The structure is about 30 m in height, 35 m including its large pedestal. The shaft is made from a series of 20 colossal Carrara marble (Note: In ancient times, Carrara marble bore the name of Luna marble after the port of Luna, Etruria on the harbor of Luni from which it was shipped after being quarried in the mountains of Carrara.) drums, each weighing about 32 tons, with a diameter of 3.7 m. The 190 m frieze winds around the shaft 23 times. Inside the shaft, a spiral staircase of 185 steps provides access to a viewing deck at the top. The capital block of Trajan's Column weighs 53.3 tons, and had to be lifted to a height of about 34 m. Ancient coins indicate preliminary plans to top the column with a statue of a bird, probably an eagle. After construction, a statue of Trajan was put in place; this disappeared in the Middle Ages. On December 4, 1587, the top was crowned by Pope Sixtus V with a bronze figure of Saint Peter, which remains.
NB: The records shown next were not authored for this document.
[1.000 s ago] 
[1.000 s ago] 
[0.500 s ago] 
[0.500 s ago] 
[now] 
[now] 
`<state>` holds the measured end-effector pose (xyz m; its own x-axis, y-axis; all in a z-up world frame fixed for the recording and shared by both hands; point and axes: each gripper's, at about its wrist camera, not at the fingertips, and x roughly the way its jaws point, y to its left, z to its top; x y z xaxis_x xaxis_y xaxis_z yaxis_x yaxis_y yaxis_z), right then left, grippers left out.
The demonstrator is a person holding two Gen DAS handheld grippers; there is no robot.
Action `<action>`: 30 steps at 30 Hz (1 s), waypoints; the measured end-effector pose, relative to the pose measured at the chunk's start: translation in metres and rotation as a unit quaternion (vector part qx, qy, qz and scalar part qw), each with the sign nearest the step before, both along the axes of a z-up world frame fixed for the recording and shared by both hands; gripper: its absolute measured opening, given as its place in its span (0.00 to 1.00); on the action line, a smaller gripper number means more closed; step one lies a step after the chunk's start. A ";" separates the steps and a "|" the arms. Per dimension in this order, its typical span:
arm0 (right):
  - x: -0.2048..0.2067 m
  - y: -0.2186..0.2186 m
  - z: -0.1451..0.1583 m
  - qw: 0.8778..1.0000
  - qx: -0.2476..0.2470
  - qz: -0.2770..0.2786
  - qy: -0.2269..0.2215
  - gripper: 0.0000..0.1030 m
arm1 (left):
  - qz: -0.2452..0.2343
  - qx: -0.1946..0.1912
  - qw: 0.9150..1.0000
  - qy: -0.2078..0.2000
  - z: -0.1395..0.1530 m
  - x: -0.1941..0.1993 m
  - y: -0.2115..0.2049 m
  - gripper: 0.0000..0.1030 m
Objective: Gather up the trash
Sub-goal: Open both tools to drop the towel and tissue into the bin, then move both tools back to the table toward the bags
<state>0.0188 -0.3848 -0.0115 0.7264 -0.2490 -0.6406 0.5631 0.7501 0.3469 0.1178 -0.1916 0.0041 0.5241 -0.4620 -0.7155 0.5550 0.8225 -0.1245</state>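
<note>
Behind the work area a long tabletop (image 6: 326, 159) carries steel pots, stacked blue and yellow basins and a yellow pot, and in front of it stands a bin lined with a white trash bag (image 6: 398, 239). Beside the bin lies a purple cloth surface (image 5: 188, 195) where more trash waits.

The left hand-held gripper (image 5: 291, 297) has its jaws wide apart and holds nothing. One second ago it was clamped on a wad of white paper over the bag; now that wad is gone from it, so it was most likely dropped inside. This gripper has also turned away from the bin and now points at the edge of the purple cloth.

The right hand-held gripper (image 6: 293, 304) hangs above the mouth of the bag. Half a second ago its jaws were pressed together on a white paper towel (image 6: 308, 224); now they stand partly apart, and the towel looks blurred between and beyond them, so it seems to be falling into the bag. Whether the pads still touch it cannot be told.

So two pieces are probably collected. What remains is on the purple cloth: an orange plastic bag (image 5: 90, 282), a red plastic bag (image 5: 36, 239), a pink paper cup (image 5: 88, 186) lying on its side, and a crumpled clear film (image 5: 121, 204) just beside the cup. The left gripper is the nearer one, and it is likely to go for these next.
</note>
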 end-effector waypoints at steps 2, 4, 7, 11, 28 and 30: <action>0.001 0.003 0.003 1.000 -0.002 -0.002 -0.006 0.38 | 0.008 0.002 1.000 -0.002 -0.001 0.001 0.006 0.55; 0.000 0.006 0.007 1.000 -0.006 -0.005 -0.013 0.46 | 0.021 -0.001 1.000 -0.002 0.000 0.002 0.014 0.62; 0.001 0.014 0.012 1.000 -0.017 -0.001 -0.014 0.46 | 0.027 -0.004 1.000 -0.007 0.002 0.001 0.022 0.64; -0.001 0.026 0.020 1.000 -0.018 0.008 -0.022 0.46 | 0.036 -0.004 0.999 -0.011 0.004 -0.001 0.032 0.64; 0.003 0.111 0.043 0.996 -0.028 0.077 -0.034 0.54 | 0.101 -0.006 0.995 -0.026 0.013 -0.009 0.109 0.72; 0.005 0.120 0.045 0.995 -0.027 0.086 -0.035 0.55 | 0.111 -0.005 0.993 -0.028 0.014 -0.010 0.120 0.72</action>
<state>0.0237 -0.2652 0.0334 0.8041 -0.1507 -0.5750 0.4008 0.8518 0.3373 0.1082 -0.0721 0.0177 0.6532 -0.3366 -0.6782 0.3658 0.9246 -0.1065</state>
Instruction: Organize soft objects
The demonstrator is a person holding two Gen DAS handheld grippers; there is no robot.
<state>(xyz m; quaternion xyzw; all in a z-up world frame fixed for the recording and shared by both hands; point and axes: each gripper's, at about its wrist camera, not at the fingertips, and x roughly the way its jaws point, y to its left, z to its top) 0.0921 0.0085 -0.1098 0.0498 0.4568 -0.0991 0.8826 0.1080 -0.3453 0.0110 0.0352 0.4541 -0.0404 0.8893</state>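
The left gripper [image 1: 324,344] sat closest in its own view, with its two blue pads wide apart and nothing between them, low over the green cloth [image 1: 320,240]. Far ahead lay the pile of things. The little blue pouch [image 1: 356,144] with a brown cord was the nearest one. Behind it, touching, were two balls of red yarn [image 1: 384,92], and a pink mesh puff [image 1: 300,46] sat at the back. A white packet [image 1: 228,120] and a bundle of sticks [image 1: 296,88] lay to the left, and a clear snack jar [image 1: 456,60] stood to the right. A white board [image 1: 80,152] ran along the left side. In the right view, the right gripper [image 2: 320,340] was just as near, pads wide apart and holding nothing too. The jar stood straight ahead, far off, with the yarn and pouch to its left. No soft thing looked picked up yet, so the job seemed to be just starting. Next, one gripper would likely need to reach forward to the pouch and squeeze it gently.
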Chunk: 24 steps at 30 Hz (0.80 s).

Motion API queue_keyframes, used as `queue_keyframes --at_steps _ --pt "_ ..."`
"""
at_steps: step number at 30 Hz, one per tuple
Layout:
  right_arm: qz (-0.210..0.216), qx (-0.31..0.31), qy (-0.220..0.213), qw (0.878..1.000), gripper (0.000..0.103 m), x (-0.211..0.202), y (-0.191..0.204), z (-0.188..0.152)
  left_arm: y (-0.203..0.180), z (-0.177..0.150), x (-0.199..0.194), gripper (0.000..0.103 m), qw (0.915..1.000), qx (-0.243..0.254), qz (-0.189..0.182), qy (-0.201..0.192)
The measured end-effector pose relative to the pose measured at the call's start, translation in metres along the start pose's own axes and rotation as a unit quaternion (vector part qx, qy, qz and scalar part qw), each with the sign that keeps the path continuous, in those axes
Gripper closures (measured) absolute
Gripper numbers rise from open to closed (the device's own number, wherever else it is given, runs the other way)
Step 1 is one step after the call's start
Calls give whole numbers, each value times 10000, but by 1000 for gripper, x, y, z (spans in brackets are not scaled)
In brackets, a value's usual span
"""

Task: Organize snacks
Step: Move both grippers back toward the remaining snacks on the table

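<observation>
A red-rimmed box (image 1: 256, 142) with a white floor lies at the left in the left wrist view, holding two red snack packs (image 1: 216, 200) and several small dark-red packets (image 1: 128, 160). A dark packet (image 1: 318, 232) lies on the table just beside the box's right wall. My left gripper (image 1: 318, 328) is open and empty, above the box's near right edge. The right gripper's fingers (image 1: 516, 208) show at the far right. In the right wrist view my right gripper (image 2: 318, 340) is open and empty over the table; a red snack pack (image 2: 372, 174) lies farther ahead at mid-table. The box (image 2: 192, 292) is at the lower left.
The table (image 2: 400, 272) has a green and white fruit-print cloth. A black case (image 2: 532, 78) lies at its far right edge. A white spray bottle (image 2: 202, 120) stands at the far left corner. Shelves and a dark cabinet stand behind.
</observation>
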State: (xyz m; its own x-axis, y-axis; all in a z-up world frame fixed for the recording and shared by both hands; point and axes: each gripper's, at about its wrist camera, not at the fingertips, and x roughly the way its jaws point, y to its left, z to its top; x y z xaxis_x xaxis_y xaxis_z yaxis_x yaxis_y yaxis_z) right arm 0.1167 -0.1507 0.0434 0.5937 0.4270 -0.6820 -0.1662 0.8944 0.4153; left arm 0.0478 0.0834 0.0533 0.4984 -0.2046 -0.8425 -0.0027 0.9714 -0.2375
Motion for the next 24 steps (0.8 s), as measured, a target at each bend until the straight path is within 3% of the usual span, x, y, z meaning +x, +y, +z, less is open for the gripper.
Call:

Trajan's Column was originally flanked by two sections of the Ulpian Library, a Greek chamber and a Latin chamber, which faced each other and had walls lined with niches and wooden bookcases for scrolls. The Latin chamber likely contained Trajan's lost commentary on the Roman-Dacian Wars, the Dacica, which most scholars agree was intended to be echoed in the spiralling, sculpted narrative design of Trajan's Column.

== Frieze ==

===Design===
The column shows 2,662 figures and 155 scenes; Trajan himself appears on the column 58 times.

The continuous helical frieze winds 23 times from base to capital and was an architectural innovation in its time. The design was adopted by later emperors such as Marcus Aurelius. The narrative band expands from about 1 m at the base of the column to 1.2 m at the top.
The scenes unfold continuously. Often a variety of different perspectives are used in the same scene, so that more can be revealed (e.g., a different angle is used to show men working behind a wall).

=== Historical content portrayed ===

The relief portrays Trajan's two victorious military campaigns against the Dacians; the lower half illustrating the first (101–102), and the top half illustrating the second (105–106). These campaigns were contemporary to the time of the column's construction. The frieze repeats standardized scenes of imperial address (adlocutio), sacrifice (lustratio), and the army setting out on campaign (profectio). Scenes of battle are very much a minority on the column; instead it emphasizes images of orderly soldiers carrying out ceremony and construction. The aim of the Dacian campaigns was to incorporate and integrate Dacia into the Roman Empire as a province. On Trajan's Column, imagery related to wartime violence in general seems to have been downplayed and depictions of violent action towards foreign women and children are nonexistent. Some scholars suggest the lack of battle scenes and large number of construction scenes was meant to speak to the urban population of Rome (the primary audience), addressing their fear and distrust of the army by depicting its warfare as one with little collateral damage. The portrayal of the Roman army as relatively gentle may have been designed to support Trajan's image as a man of "justice, clemency, moderation, and restraint". Others have argued that the number of tree-felling scenes on the Column (48 of the 224 trees on the Column are being felled) work alongside the bridging of the Danube at the base, and are meant to speak to a more total conquest of the province than had previously been achieved. Key specific events portrayed are the first crossing of the Danube by the Roman legion, Trajan's voyage up the Danube, the surrender of the Dacians at the close of the first war, the great sacrifice by the Danube bridge during the second war, the assault on the Dacian capital, and the death of the Dacian king Decebalus. The two sections are separated by a personification of victory writing on a shield flanked on either side by trophies.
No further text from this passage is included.